The other big news at the conference involved a very different approach: using the immune system to fight cancer. For more than a century, doctors have been trying to harness its power, but tumor cells have cloaking mechanisms that have kept the immune system from recognizing them as “enemy” and going on the attack.

Bristol-Myers Squibb Co. has developed two drugs – one aimed at cancer cells and the other at key soldier cells of the immune system – to remove one of these invisibility cloaks. Two studies involving nearly 500 people found some tumor shrinkage in up to one-quarter of patients with lung and kidney cancers as well as the deadly skin cancer, melanoma. The treatments had less impact against colon and prostate cancer.

These are only early results – not survival comparisons or definitive tests, doctors warn. More testing is needed to even establish safety. In one study, three patients died of a lung inflammation considered due to the treatment.

However, ordinary chemotherapy can prove fatal, too, said one study leader, Dr. Julie Brahmer of Johns Hopkins University.

“There were a few patients who had a complete remission” from the immune system treatments and most patients suffered few side effects, she said. “It’s great to see patients feeling well. They don’t have hair loss, they don’t have a drop in blood counts and are not as prone to infections.”

Dr. Roy Herbst, medical oncology chief at Yale Cancer Center in New Haven, Conn., was hopeful.

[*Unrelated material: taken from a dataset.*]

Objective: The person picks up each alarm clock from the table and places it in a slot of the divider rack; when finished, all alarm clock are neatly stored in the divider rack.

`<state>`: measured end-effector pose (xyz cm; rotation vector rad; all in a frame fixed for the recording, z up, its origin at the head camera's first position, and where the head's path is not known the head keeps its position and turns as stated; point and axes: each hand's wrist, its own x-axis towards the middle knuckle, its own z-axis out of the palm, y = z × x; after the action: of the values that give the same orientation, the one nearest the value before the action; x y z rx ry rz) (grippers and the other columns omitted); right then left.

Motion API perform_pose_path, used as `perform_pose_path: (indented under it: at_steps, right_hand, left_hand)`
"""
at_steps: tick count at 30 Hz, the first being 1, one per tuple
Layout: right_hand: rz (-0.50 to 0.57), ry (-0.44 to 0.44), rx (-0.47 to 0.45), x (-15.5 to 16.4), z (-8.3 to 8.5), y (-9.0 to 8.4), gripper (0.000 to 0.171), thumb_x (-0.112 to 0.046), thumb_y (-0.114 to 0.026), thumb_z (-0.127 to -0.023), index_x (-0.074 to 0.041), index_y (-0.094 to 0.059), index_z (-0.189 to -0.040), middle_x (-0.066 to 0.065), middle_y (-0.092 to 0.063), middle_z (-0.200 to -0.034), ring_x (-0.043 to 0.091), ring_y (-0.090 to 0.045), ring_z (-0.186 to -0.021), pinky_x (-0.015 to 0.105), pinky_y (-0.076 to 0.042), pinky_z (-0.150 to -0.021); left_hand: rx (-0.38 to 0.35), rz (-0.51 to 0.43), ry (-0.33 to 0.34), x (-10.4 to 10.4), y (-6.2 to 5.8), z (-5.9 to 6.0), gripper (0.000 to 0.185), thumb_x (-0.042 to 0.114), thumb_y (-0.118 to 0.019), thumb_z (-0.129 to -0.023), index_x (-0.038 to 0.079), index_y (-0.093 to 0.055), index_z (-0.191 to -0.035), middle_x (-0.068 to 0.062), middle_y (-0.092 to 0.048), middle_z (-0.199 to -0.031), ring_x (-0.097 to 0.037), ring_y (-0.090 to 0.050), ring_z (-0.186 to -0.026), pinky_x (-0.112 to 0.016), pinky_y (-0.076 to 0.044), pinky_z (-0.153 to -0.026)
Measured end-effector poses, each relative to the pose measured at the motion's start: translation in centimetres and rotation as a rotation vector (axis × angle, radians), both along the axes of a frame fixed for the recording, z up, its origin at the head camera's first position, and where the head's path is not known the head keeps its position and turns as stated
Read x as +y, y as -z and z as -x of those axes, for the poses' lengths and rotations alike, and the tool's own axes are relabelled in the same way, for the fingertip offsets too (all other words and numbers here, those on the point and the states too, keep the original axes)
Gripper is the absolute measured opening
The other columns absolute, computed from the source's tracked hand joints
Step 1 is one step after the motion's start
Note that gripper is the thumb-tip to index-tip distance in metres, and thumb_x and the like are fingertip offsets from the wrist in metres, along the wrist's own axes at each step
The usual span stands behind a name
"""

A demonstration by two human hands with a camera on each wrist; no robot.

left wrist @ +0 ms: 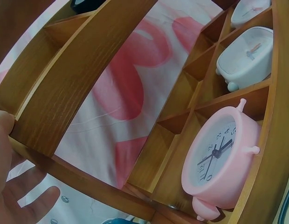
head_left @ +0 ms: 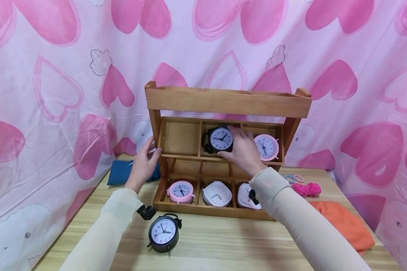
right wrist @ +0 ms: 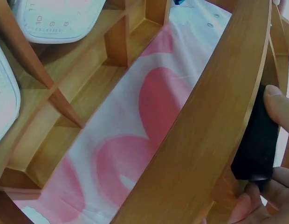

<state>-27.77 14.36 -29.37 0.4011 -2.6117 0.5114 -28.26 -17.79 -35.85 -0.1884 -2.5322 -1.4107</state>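
Note:
A tiered wooden rack [head_left: 228, 102] with compartments stands on the table. My right hand [head_left: 243, 149] grips a black alarm clock [head_left: 220, 138] by its side, with the clock inside the middle compartment of the middle tier. In the right wrist view, thumb and fingers hold the dark casing [right wrist: 256, 140] behind the tier's front board. My left hand [head_left: 143, 165] touches the rack's left side, thumb at the tier's corner and the other fingers loosely spread. To the right of the held clock sits a pink alarm clock [head_left: 267, 147]; the compartment on its left is bare.
The bottom tier holds another pink clock [head_left: 181, 191] and two white clocks, one being the squarish white clock [head_left: 217, 194]. A second black clock [head_left: 164, 232] stands in front. Around lie blue cloth [head_left: 118, 173], pink yarn [head_left: 306, 190], hair ties [head_left: 299, 178] and orange cloth [head_left: 346, 226].

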Motion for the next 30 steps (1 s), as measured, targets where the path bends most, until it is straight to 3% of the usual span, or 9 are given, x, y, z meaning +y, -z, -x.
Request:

“I haven’t seen anything this good” for many years for treating lung cancer, he said. “I’d be very surprised if there wasn’t some benefit” on survival, said Herbst, who has consulted for the drug’s maker.

Other doctors, including Pfizer’s cancer drug development chief, Dr. Mace Rothenberg, noted progress on new diagnostic tests to predict which drugs will work for which patients. Cost, time and difficulty have kept many of them from being practical in everyday settings for cancer patients, but “a lot of these barriers are falling,” Rothenberg said.